Your answer must be the exact lines below, starting with the line with "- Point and" and going on through the line with "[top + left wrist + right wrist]", both included, with no pictures.

━━━ Supplied data ━━━

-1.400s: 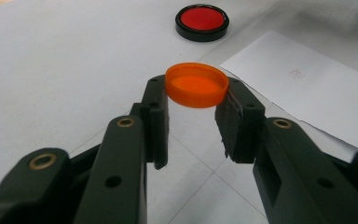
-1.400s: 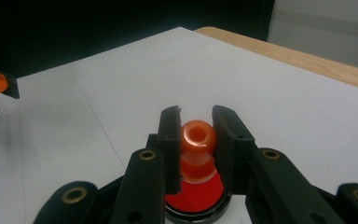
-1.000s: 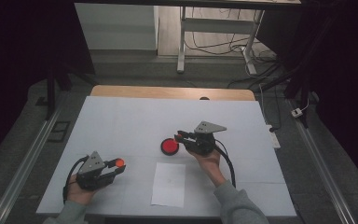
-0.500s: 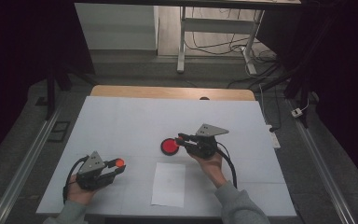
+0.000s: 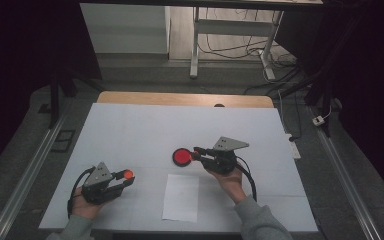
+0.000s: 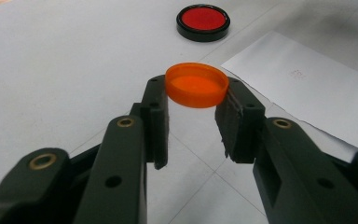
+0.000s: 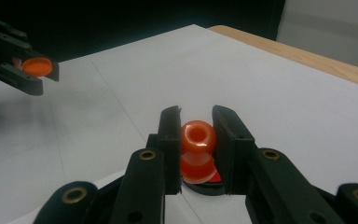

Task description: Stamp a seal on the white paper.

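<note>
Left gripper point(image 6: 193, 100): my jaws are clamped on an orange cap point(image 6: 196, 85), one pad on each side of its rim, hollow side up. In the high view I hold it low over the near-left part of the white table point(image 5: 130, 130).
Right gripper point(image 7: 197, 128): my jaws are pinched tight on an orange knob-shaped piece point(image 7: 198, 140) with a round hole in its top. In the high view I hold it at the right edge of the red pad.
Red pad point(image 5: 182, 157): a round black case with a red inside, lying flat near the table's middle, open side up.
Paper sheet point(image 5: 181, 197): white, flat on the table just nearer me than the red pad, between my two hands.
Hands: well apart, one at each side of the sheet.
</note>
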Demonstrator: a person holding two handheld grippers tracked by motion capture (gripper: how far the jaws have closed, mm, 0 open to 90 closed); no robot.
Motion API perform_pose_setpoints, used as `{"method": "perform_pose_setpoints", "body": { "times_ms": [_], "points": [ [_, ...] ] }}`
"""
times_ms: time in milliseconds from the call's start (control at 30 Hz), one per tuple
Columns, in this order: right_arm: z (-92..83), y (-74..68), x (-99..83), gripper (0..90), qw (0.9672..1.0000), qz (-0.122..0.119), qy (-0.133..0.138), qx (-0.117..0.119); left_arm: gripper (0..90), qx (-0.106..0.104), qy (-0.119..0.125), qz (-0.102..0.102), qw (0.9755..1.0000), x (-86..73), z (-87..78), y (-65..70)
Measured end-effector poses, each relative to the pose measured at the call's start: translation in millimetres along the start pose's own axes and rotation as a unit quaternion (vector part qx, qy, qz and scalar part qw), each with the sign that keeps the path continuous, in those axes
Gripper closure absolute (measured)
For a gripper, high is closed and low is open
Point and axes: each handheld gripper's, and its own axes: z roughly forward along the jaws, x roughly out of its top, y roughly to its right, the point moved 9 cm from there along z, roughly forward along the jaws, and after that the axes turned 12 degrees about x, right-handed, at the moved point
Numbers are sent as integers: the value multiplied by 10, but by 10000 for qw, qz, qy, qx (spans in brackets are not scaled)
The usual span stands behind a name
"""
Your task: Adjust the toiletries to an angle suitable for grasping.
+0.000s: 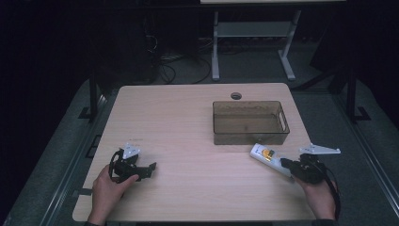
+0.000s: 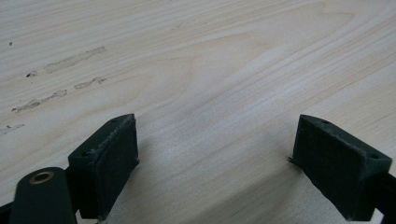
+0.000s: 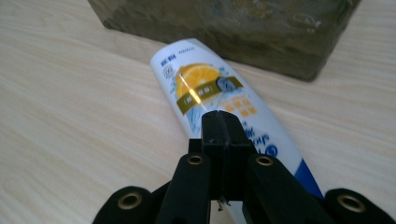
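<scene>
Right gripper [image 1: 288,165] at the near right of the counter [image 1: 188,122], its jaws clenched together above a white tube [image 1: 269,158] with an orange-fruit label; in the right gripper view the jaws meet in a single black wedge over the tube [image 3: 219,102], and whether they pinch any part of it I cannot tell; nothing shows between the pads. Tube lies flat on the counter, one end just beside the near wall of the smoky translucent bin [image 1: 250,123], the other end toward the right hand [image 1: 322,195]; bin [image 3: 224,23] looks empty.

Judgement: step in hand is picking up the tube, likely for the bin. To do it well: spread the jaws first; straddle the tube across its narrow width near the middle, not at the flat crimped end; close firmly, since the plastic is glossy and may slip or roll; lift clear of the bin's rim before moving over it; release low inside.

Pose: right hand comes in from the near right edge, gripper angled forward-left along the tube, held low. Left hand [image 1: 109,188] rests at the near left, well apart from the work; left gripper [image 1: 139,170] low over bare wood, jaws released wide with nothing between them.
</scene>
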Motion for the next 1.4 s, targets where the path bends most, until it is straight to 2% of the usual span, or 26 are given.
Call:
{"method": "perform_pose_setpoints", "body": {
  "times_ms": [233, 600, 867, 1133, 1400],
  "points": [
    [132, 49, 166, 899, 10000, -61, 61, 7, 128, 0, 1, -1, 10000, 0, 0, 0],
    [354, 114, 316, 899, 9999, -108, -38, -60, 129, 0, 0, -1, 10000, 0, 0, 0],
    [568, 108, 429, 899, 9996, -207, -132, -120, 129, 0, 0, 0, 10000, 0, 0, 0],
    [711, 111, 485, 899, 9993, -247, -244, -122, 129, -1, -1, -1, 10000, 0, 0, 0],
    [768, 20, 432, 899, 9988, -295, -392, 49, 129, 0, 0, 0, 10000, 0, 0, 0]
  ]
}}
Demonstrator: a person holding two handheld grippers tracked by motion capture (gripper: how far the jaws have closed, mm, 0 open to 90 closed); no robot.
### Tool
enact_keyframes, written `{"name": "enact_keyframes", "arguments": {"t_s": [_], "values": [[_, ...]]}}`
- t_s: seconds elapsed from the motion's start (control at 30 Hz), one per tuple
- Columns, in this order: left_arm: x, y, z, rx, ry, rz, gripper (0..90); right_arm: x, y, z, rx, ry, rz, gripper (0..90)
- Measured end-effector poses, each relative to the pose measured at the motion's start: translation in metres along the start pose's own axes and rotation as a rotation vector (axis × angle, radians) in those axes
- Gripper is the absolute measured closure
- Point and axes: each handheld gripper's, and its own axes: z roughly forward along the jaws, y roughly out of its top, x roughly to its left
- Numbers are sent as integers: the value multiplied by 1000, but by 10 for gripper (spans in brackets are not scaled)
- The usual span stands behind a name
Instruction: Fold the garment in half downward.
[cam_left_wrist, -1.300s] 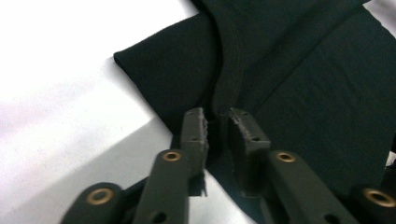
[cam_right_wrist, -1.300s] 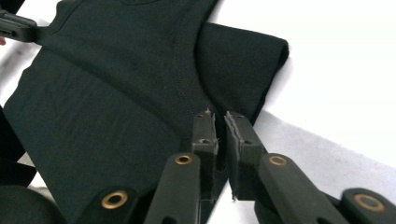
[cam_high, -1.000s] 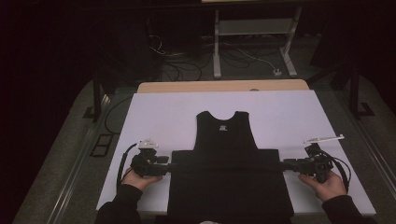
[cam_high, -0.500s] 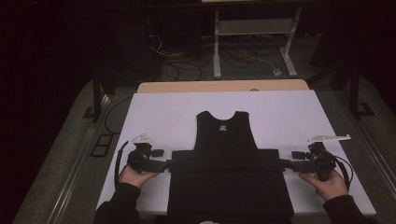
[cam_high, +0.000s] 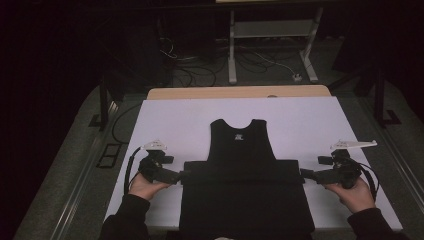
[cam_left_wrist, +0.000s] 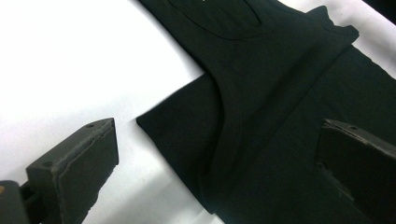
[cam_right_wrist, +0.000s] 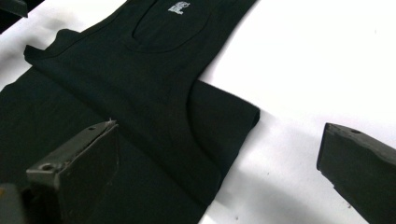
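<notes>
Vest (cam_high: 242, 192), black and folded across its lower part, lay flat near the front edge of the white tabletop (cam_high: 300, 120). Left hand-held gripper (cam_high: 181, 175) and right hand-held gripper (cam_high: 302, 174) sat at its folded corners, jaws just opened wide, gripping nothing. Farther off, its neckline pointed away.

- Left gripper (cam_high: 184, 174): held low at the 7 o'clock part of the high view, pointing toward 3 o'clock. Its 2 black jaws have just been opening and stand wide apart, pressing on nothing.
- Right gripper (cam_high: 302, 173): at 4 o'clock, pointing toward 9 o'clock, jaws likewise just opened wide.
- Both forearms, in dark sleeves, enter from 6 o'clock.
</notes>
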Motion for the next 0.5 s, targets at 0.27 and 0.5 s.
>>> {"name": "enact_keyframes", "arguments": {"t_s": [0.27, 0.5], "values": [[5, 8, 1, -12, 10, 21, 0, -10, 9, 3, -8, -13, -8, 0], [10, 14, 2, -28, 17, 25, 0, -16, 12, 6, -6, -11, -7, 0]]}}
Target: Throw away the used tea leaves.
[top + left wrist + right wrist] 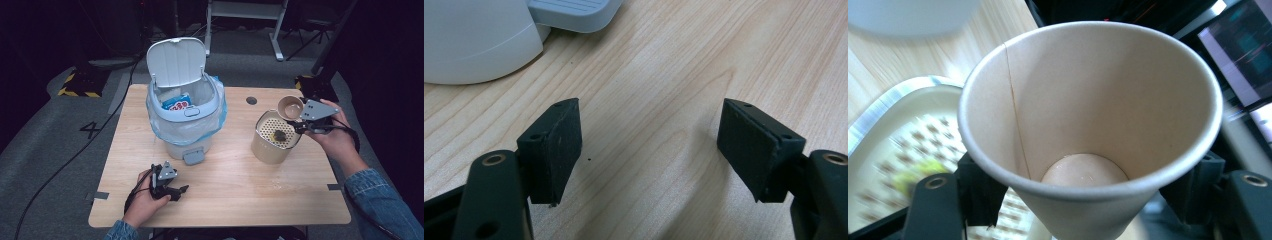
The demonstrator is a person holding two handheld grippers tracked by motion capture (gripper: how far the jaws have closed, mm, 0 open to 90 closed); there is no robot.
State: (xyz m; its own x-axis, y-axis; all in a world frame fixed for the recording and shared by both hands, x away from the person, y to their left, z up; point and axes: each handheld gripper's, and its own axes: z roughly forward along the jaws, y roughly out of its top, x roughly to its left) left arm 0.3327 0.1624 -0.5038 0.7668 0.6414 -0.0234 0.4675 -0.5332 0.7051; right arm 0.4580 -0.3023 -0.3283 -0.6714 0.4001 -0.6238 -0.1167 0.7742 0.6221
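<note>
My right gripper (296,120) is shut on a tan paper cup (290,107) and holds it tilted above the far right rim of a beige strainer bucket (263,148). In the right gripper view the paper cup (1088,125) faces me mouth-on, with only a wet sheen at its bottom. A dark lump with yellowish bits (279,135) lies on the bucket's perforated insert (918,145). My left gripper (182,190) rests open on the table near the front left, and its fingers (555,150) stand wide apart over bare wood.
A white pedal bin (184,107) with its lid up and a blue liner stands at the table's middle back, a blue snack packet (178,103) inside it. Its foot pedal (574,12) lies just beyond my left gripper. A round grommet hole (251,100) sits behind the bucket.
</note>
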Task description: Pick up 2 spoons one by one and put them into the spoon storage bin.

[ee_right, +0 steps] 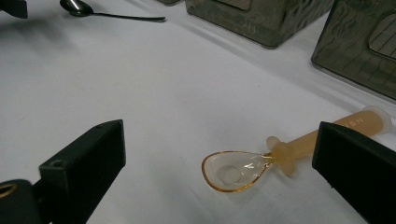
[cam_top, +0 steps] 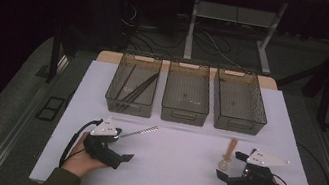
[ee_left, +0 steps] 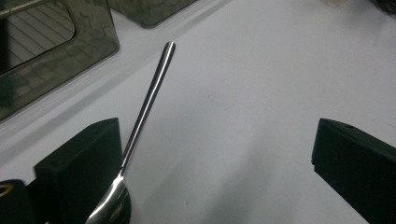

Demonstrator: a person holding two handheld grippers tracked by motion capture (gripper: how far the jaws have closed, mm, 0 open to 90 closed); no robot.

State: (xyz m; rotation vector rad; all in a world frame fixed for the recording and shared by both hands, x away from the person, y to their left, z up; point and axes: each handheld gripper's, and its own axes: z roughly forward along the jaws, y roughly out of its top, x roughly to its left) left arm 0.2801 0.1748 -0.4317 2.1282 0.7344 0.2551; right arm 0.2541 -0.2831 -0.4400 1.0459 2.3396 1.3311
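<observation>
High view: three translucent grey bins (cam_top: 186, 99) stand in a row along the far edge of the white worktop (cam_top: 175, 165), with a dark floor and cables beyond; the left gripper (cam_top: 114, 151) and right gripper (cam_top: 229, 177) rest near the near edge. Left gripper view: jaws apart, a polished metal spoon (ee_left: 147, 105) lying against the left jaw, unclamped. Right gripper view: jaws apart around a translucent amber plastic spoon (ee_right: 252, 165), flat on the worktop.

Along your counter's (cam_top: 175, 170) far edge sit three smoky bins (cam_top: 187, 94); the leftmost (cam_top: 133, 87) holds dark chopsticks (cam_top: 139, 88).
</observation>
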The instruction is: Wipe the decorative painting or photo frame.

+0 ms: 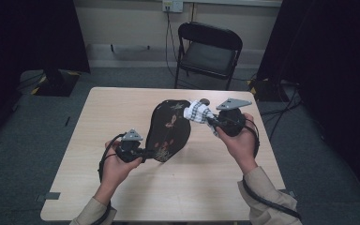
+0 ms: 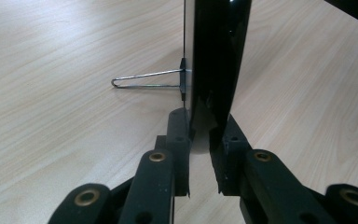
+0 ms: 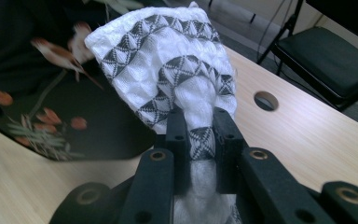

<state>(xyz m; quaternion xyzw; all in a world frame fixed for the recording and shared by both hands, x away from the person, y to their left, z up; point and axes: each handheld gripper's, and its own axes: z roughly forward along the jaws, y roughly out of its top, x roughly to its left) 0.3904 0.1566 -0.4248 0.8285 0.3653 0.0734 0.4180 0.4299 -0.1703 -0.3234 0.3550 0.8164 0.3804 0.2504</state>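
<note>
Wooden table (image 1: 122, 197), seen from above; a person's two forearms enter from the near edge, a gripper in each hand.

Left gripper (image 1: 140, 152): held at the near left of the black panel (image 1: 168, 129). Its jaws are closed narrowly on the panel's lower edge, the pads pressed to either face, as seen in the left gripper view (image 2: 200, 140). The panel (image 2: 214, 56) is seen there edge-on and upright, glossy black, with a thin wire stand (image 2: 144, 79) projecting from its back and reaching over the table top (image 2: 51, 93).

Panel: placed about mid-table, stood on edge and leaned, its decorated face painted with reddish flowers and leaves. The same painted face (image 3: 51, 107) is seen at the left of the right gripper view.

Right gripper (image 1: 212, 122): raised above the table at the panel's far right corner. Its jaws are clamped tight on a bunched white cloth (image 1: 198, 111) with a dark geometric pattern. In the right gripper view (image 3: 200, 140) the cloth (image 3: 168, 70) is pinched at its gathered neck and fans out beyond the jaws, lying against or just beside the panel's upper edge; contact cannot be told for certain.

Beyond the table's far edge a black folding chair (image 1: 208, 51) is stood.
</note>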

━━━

**Response below**
- Point and axes: each handheld gripper's, and its own axes: z roughly forward along the jaws, y roughly out of its top, x roughly to its left
- Numbers are sent as integers: the value multiplied by 1000, but by 10 for gripper (spans in brackets are not scaled)
- The usual span stands behind a name
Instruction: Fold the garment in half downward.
[cam_left_wrist, -1.300s] 
[cam_right_wrist, -1.300s] 
[cam_high, -1.000s] 
[cam_high, -0.500s] 
[cam_high, +0.000s] 
[cam_left_wrist, +0.000s] 
[cam_right_wrist, +0.000s] 
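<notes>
Vest (cam_high: 242, 192), black and folded across its lower part, lay flat near the front edge of the white tabletop (cam_high: 300, 120). Left hand-held gripper (cam_high: 181, 175) and right hand-held gripper (cam_high: 302, 174) sat at its folded corners, jaws just opened wide, gripping nothing. Farther off, its neckline pointed away.

- Left gripper (cam_high: 184, 174): held low at the 7 o'clock part of the high view, pointing toward 3 o'clock. Its 2 black jaws have just been opening and stand wide apart, pressing on nothing.
- Right gripper (cam_high: 302, 173): at 4 o'clock, pointing toward 9 o'clock, jaws likewise just opened wide.
- Both forearms, in dark sleeves, enter from 6 o'clock.
</notes>
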Motion for the next 0.5 s, targets at 0.27 and 0.5 s.
>>> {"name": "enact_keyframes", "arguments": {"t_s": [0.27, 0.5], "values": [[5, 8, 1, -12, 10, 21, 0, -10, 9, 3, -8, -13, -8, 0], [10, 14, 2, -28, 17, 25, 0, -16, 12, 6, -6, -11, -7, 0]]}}
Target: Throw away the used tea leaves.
[top + left wrist + right wrist] 

Nothing more belongs to this answer.